Giving Compass' Take:

· Writing for the Christensen Institute, Chelsea Waite explains that to better scale personalized learning and expand its impact, school leaders need to clearly identify and categorize the problems before developing a sustainable solution.

· What types of problems are considered in education innovation? How can donors help extend the reach of personalized learning?

· Read this article to learn more about personalized learning and what certain tools are missing.


Late last year, iNACOL published a landscape analysis of personalized learning across the country. The report showed emerging growth, but it also demonstrated how key elements of personalized learning are still not widely practiced in schools. These findings speak to a broader question plaguing personalized learning advocates: what is limiting our ability to scale personalization?

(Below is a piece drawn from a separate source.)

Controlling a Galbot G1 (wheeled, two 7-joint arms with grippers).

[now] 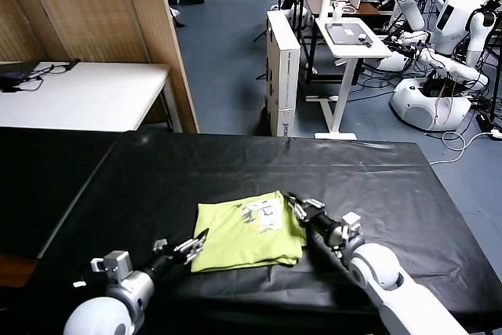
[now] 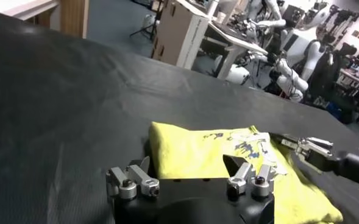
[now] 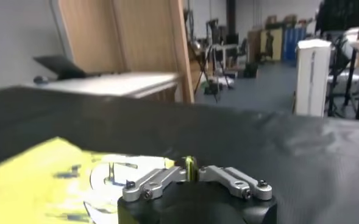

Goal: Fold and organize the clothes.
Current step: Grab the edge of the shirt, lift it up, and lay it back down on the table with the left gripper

Undoubtedly there are many answers to this question, but one of them relates to understanding the kinds of problems that personalized learning can address. Clayton Christensen frequently notes, “Hard problems often solve themselves after we get the categories right.” Pursuing an innovative approach that’s mismatched with the type of problem at hand may be limiting the growth of personalized learning.

One of the biggest misconceptions about innovation is that it takes only one form. A great deal of innovation in schools is sustaining — it seeks to address problems by improving whatever’s currently on offer for students, like adopting a new adaptive curriculum to raise math proficiency or using an LMS to streamline how teachers manage classwork. Disruptiveinnovations, on the other hand, are characteristic for creating new access to a given product or service, like offering a virtual AP Physics course despite a shortage of qualified teachers locally.